The associated XSLT program (./bug_demo.xslt) is supposed to return a single number (cast to a string for output). It counts how many “words” there are in the input document, where a word is defined as a whitespace-separated token in the content of a particular XPath, that is not a descendant of one of a handful of ignorable elements.
If it is being run in the browser, it is supposed to replace the contents of the paragraph below with the number.
[The number goes here]
If it is being run on the commandline it writes the output to a file in the /tmp/ directory. (I used <result-document> even from the commandline just to make them parallel. Probably would get same results if just written to STDOUT or wherever -o: switch says.) It always seems to count correctly when run on the commandline, whether using Saxon 9.9 or 10.0.
In the browser, where I am using Saxon-EE 9.9.1.5 to generate a SEF file from the program, is a different story. When I started writing this it did not seem to matter how big the input document (../bug_demo.xml) was, I got the same XError: looping??? error from Saxon in the browser when it was over 11,000 words long or 11 words long. But later the looping error started to appear only with large input documents. (At ≤ 1002 counted words it works fine, at ≥ 1003 it fails.) The only difference I can think of between “sooner” and “later” is that I re-launched Firefox, and thus updates I received over the last N days via Ubuntu Software Updater may have been applied, idunno. (I also probably made some code tweaks that I thought would not effect anything, but I don’t even remember if I did or not, let alone what they might have been.)
I don’t speak Java, but I am very suspicious of this snippet of code I found on GitHub:
if (loops++ > 1000) { throw XError("looping???"); }
It seems at first blush as if the error is flagged the first time the $all_content variable is referenced, whether or not it is processed step-by-step:
<xsl:variable name="ac_normalized" select="normalize-space($all_content)"/> <xsl:variable name="all_tokens" select="tokenize( $ac_normalized,' ')"/> <xsl:variable name="num_tokens" select="count( $all_tokens )"/>
or all-at-once: <xsl:variable name="num_words" select="normalize-space( $all_content ) ! tokenize(' ') => count()"/>.

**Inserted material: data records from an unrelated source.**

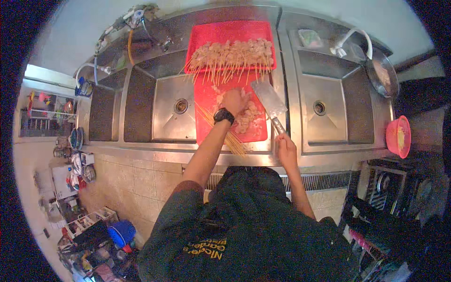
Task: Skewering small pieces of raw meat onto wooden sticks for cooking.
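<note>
Meat pieces [243, 122] lie on a red board [257, 134], past loose sticks [234, 144] at near left. The right hand [287, 148] grasps a cleaver [268, 98]; farther, the left hand [234, 102] touches meat, grip unclear. Beyond, a red tray [230, 31] holds skewered meat [230, 52].

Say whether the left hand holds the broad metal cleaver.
No, the right hand holds the cleaver, while the left hand is at the pale raw meat.

Red cutting board [257, 131], silvery cleaver [268, 97]
</note>
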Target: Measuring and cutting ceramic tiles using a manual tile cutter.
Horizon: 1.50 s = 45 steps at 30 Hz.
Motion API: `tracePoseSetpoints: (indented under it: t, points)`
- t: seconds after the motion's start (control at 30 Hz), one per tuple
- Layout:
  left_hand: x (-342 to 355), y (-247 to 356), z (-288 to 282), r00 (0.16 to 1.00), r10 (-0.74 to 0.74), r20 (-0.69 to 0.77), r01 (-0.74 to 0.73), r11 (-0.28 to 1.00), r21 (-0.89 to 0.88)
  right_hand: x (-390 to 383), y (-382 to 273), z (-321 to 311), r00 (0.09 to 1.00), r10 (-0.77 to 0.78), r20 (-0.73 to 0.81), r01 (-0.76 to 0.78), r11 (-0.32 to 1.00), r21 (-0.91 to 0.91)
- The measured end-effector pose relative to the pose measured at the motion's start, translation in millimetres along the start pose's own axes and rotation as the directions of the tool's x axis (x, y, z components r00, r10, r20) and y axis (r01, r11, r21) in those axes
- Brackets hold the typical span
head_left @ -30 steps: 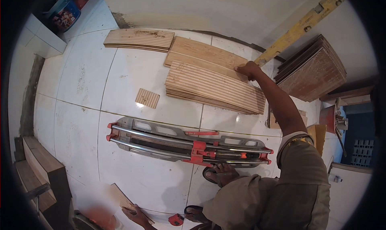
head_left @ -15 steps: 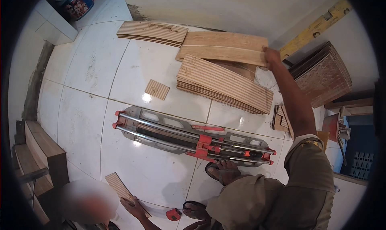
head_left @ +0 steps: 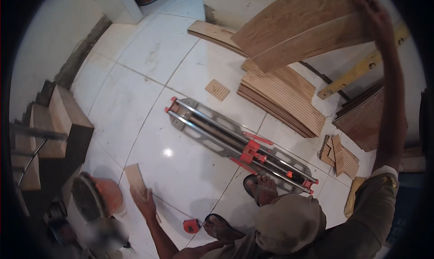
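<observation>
My right hand (head_left: 377, 21) is closed on the right end of a broad wood-look tile (head_left: 303, 26), lifted and tilted above the other tiles. A pale line runs along its face. At the lower left, my left hand (head_left: 145, 204) is closed around a narrow strip of tile (head_left: 134, 177) low over the floor. Between the hands lies a manual tile cutter (head_left: 239, 146) with two steel rails and red fittings. Beyond it, under the raised tile, is a stack of tiles (head_left: 282, 103) with ridged backs up.
A small ridged offcut (head_left: 217, 90) and a red tape measure (head_left: 191, 226) lie on the white floor. More tiles (head_left: 210, 32) lie at the back. On the right are a yellow spirit level (head_left: 361, 73) and tile scraps (head_left: 339, 155). Steps (head_left: 68, 109) and an orange bucket (head_left: 108, 195) are left.
My right hand has raised the broad tile off the pile, up and to the right. My left hand still has the strip. The whole view has turned and shifted.
</observation>
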<state>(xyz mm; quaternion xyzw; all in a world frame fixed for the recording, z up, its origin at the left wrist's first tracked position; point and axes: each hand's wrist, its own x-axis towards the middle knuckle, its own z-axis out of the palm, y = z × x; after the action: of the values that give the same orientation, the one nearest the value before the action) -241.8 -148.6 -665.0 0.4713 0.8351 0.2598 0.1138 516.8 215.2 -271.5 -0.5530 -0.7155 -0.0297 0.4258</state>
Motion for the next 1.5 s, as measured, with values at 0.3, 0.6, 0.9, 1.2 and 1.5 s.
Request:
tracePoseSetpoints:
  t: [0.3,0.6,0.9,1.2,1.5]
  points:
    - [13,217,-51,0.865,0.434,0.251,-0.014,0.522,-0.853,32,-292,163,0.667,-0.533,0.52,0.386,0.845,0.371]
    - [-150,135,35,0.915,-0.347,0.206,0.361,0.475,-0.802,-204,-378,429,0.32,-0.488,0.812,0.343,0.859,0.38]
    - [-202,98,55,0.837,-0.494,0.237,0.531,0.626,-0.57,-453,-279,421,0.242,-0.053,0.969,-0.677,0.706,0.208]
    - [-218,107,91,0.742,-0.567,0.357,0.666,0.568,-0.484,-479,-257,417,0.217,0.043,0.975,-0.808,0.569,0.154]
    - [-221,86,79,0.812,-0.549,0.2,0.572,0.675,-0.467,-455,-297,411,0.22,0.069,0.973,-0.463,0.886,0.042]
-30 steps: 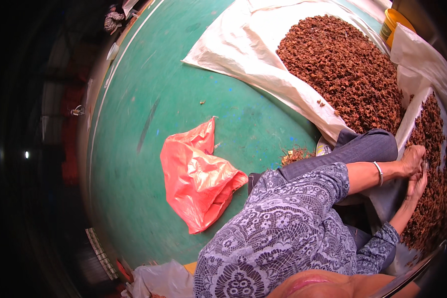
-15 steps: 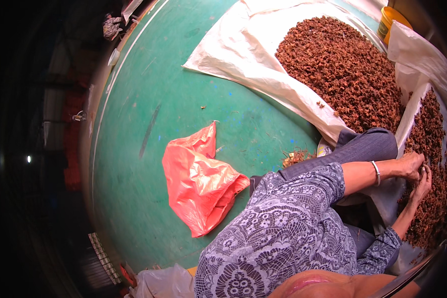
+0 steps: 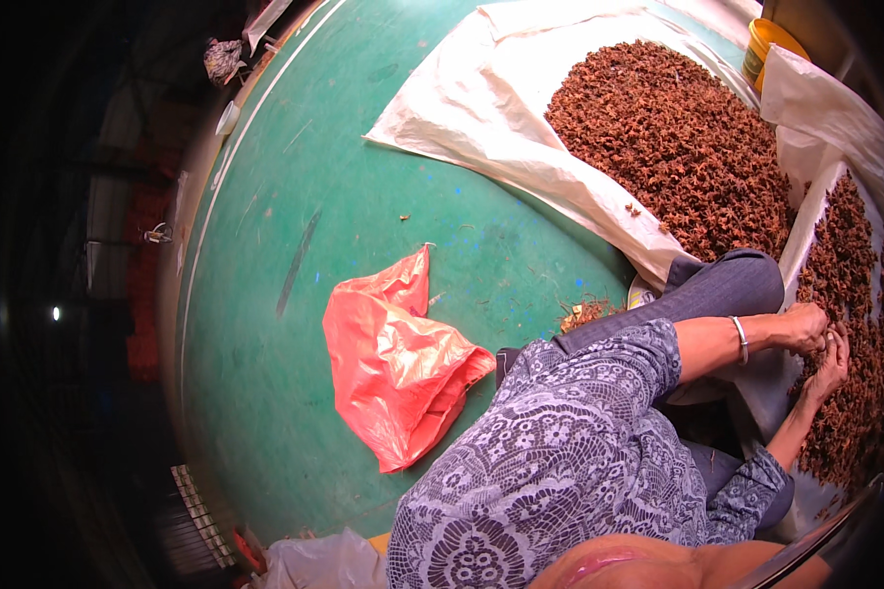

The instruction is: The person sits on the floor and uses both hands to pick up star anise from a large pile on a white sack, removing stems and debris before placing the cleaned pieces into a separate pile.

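Note:
My left hand [image 3: 804, 328], with a silver bracelet [image 3: 740, 341] on its wrist, is over a spread of brown star anise [image 3: 850, 393] at the right. Its fingers are curled together, and whatever they hold is hidden. Right beside it my right hand [image 3: 832, 366] has its fingertips bent inward, close to the left fingers. Too little shows between the two hands to name a piece in them. A larger heap of star anise [image 3: 673, 137] lies beyond my bent knee, on a white woven sheet [image 3: 481, 108]. A raised fold of white sheet [image 3: 811, 221] parts the heap from the spread.
A crumpled red plastic bag [image 3: 393, 358] lies on the green floor [image 3: 265, 393]. Stem scraps [image 3: 586, 314] are piled beside my leg. A yellow bucket [image 3: 771, 44] stands at the far right. A pale plastic bag [image 3: 324, 560] lies at the lower edge.
Both hands have shifted slightly left, staying close together with fingers bent. The heap, sheet and red bag keep their places, apart from a small shift of the view.

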`<action>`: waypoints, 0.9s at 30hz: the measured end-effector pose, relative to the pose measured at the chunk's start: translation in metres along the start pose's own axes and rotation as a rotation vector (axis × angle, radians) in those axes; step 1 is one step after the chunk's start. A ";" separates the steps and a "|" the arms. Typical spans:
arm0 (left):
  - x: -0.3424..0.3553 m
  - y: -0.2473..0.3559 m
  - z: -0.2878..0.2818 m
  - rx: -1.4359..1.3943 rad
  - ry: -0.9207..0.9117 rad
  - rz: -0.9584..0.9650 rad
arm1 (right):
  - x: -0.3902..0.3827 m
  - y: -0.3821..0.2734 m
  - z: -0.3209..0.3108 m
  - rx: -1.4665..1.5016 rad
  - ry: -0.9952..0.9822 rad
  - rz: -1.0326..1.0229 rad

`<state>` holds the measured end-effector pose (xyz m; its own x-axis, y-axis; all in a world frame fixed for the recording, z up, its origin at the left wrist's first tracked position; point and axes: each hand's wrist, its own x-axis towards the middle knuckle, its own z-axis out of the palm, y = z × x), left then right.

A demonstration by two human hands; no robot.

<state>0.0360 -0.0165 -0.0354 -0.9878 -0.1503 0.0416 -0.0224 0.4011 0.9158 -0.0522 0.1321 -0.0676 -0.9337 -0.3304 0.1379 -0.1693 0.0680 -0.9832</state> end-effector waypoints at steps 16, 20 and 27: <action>0.018 -0.016 0.038 -0.004 0.076 0.364 | -0.118 -0.074 -0.077 -0.798 -0.155 0.484; -0.027 0.018 -0.001 0.564 -0.185 0.186 | -0.107 -0.045 -0.023 -0.795 0.002 -0.229; -0.025 0.002 -0.010 0.347 0.037 0.258 | -0.081 -0.061 -0.004 -0.971 0.036 -0.262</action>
<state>0.0625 -0.0214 -0.0307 -0.9618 -0.0355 0.2715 0.1673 0.7086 0.6855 0.0329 0.1584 -0.0188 -0.8362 -0.4178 0.3553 -0.5400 0.7401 -0.4007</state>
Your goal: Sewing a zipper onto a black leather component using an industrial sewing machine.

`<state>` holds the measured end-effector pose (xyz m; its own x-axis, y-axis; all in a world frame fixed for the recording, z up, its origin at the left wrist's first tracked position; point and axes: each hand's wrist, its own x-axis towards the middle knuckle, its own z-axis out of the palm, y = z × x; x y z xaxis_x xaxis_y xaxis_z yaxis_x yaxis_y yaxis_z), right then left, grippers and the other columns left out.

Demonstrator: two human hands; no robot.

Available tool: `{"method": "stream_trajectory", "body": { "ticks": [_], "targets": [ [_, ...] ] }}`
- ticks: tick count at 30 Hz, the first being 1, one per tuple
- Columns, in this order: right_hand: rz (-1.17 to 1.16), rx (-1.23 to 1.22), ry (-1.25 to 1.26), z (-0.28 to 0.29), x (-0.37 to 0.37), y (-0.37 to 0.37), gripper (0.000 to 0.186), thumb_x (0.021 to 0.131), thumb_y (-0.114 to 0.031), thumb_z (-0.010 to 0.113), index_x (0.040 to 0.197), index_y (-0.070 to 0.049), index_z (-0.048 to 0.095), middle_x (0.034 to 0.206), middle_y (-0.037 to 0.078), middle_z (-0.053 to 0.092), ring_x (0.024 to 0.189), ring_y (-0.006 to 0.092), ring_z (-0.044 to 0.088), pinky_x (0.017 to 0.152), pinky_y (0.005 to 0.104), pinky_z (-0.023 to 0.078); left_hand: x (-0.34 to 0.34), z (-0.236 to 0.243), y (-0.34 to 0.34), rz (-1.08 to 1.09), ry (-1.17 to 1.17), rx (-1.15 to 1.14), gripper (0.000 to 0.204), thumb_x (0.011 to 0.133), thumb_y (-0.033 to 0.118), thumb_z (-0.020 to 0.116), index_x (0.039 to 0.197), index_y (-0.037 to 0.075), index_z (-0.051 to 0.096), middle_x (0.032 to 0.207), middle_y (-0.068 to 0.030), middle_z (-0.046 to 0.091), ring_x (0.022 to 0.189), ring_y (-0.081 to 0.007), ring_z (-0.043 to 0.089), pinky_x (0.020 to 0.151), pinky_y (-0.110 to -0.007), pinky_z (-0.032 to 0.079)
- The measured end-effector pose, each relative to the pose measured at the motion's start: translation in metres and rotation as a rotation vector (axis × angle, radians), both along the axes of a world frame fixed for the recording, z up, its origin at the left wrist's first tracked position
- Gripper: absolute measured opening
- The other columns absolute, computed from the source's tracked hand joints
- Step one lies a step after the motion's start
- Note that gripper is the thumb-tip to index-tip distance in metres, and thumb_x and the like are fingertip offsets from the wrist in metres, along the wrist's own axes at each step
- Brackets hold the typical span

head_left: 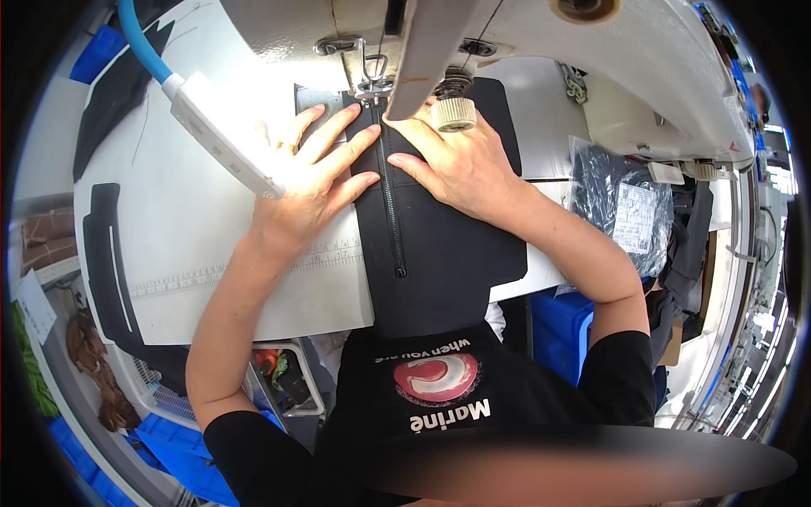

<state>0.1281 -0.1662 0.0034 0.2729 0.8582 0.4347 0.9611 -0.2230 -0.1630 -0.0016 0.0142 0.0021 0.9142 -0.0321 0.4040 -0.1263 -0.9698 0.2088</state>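
Head view, inspected from my station: the black cloth [439, 241] lies flat under the machine [676, 68], running down to the wearer's shirt [355, 380]. Its zip [392, 211] runs lengthwise toward the presser foot [376, 88].

Left hand [308, 179]: fingers spread, tips resting on the cloth and its left margin, index tip just beside the zip. Right hand [469, 165]: palm down on the cloth, thumb and index apart, both near the zip's right side; I cannot tell the remaining fingers.

Obstructions noted: the bar [422, 55] and the knob [455, 115] block my sight of those right fingers. Glare from the lamp [221, 135], on its blue hose [141, 38], washes out part of the left hand.

Surroundings: on the table [194, 203], a printed scale [245, 265] and a dark strip [104, 245] at left; a plastic bag [629, 203] beyond the right forearm; a blue bin [559, 325] below.
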Motion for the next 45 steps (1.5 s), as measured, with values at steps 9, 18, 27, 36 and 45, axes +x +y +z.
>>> {"method": "stream_trajectory", "body": {
  "ticks": [9, 18, 27, 36, 45],
  "targets": [
    [-0.232, 0.735, -0.516, 0.119, 0.068, -0.192, 0.028, 0.089, -0.019, 0.067, 0.1, 0.006, 0.062, 0.097, 0.012, 0.067, 0.098, 0.0179, 0.061, 0.091, 0.0342, 0.046, 0.004, 0.0, 0.001, -0.021, -0.022, 0.012, 0.045, 0.079, 0.038, 0.073, 0.121, 0.024, 0.066, 0.131, -0.0011, 0.06, 0.123, -0.0321, 0.051, 0.102, -0.058, 0.032],
    [-0.877, 1.042, 0.43, 0.139, 0.262, -0.417, 0.051, 0.103, -0.039, 0.041, 0.128, 0.003, 0.056, 0.122, 0.011, 0.061, 0.109, 0.0162, 0.058, 0.096, 0.0291, 0.044, 0.004, 0.001, 0.002, -0.019, 0.026, -0.106, 0.049, 0.076, 0.042, 0.075, 0.12, 0.022, 0.068, 0.128, -0.0029, 0.062, 0.119, -0.038, 0.053, 0.101, -0.048, 0.039],
    [-1.183, 0.703, 0.807, 0.204, 0.344, -0.453, 0.048, 0.096, -0.035, 0.054, 0.131, -0.001, 0.055, 0.127, 0.012, 0.058, 0.111, 0.0193, 0.06, 0.093, 0.0328, 0.047, 0.002, 0.001, 0.003, -0.025, 0.044, -0.12, 0.05, 0.076, 0.043, 0.074, 0.121, 0.024, 0.067, 0.132, -0.0009, 0.06, 0.122, -0.033, 0.052, 0.105, -0.051, 0.026],
    [-1.229, 0.725, 0.838, 0.2, 0.374, -0.471, 0.053, 0.09, -0.039, 0.063, 0.125, 0.0, 0.058, 0.117, 0.013, 0.063, 0.101, 0.0212, 0.064, 0.085, 0.0342, 0.052, 0.001, 0.001, 0.0, 0.0, 0.084, -0.168, 0.05, 0.077, 0.042, 0.073, 0.124, 0.025, 0.065, 0.137, 0.0009, 0.056, 0.124, -0.0314, 0.05, 0.106, -0.059, 0.018],
    [-1.247, 0.71, 0.855, 0.201, 0.384, -0.468, 0.057, 0.085, -0.041, 0.071, 0.121, 0.002, 0.061, 0.11, 0.014, 0.067, 0.093, 0.0227, 0.067, 0.078, 0.0354, 0.055, 0.002, 0.001, -0.001, -0.027, -0.009, -0.143, 0.046, 0.074, 0.035, 0.077, 0.116, 0.018, 0.07, 0.126, -0.0071, 0.063, 0.115, -0.0369, 0.055, 0.097, -0.043, 0.045]
  ]
}}
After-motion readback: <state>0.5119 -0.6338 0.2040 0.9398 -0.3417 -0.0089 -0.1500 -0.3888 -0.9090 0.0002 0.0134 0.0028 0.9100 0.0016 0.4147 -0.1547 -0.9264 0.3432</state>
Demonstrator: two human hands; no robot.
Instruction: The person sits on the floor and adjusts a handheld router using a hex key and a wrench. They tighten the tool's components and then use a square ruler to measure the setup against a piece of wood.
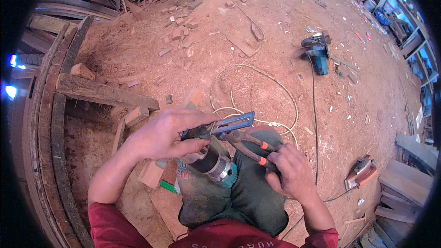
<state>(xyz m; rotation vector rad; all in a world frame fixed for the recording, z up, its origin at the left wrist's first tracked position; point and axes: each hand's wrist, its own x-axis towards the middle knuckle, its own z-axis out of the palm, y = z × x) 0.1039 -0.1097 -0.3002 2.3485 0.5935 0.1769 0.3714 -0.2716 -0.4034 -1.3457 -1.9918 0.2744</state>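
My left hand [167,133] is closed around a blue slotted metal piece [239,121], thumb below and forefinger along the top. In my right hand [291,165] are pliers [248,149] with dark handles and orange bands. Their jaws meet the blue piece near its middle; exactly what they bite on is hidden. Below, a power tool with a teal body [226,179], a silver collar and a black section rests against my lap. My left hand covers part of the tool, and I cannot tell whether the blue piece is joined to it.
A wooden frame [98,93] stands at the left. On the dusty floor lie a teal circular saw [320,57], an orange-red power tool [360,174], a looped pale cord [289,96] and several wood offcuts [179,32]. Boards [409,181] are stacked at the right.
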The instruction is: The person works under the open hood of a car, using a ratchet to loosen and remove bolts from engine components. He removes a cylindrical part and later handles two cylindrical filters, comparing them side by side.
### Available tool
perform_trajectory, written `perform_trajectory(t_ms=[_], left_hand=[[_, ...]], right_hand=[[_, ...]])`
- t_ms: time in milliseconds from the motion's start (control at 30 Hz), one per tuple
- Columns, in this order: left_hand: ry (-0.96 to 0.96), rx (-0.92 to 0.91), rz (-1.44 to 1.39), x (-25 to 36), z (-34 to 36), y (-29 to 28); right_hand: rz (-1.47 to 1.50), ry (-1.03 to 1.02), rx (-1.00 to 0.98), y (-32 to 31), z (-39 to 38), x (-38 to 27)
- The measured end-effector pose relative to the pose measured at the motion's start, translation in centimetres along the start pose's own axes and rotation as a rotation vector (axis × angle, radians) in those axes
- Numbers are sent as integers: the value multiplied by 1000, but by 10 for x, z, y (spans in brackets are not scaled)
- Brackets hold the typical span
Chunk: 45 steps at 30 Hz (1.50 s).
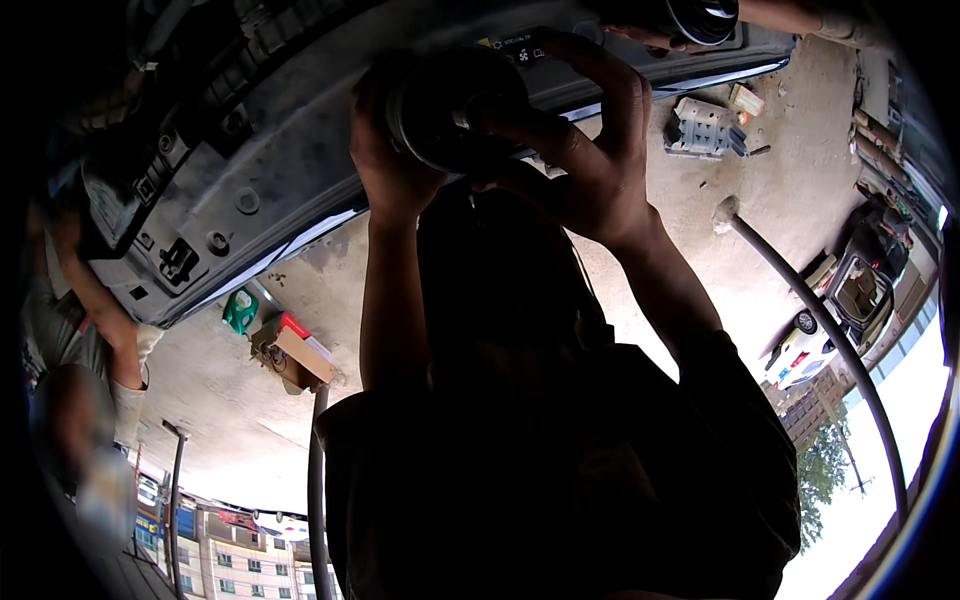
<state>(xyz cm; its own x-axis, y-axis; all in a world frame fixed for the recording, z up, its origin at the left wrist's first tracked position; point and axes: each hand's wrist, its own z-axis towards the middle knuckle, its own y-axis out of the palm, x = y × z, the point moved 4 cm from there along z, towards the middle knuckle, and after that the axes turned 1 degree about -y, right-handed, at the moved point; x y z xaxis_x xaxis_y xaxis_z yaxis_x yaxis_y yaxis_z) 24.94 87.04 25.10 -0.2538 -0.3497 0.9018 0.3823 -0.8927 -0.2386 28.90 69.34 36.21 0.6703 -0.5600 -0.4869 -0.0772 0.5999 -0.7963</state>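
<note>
Both hands are raised to a dark, round, drum-like part point(425, 115) in front of a vehicle's body panel. My left hand point(385, 165) wraps its outer side. My right hand point(590, 150) reaches in from the right, its fingertips at the part's middle; one finger stretches up beside the part. Deep shadow hides the part's exact kind and most of the fingertips' contact. The dark panel point(270, 165), with holes and clips, runs diagonally behind the hands.
Another person's hand point(655, 40) is beside a shiny black rounded thing point(703, 18) at the top right. A person's arm point(100, 290) rests by the panel at left. On the floor are a cardboard box point(300, 358), a green jug point(240, 310) and a grey tray point(700, 128). Poles point(820, 300) stand around.
</note>
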Motion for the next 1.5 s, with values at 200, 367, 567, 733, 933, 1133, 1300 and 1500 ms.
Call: perform_trajectory(t_ms=[200,367,567,733,933,1133,1300,1500], left_hand=[[46,27,96,5,4,0],[124,135,189,6,-3,10],[114,224,381,-6,-16,2],[104,177,392,-11,-13,5],[23,161,385,-4,-12,6],[10,115,490,-15,-29,-3],[9,106,589,-21,-33,-6],[-1,142,619,-20,-32,-6]], right_hand=[[-112,-275,-239,-36,33,10],[48,60,-316,-47,35,-34],[606,656,121,-110,-19,-42],[1894,695,121,-92,-45,-33],[2038,701,248,-102,-46,-27],[604,687,333,-105,-57,33],[-270,350,353,-93,-43,66],[-215,333,389,-75,-32,98]])
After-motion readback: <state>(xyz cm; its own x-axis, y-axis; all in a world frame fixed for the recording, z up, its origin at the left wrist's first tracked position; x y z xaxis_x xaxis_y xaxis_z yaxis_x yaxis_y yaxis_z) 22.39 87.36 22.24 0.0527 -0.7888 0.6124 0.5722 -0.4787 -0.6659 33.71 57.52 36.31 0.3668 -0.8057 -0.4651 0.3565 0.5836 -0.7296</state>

It also does not seem to matter whether or not I use a predicate. The predicate, [ matches( .,'\p{L}')], was in my original code just to get rid of tokens like “—” or “!!” that should not be counted as words for my application. (It is a poor approximation of what I really want, because “Sept. 11” should count as two words, not one.) However, using the predicate seems to make it more likely that I get Synchronous XMLHttpRequest on the main thread is deprecated because of its detrimental effects to the end user’s experience. For more help http://xhr.spec.whatwg.org/. I have no idea what that warning means or what, if anything, to do about it. And even less after going to the recommended web page.
I am also wondering if there is a right way to ask “am I being run as a SEF in a browser?”. I found that function-available('ixsl:location') does the trick, but it seems a bit clumsy.
I also wonder if there is any way to use <result-document> to write to a disk file when running as a SEF in the browser. The documentation implies the answer is “no”, but I am hopeful, as it could make debugging a lot easier.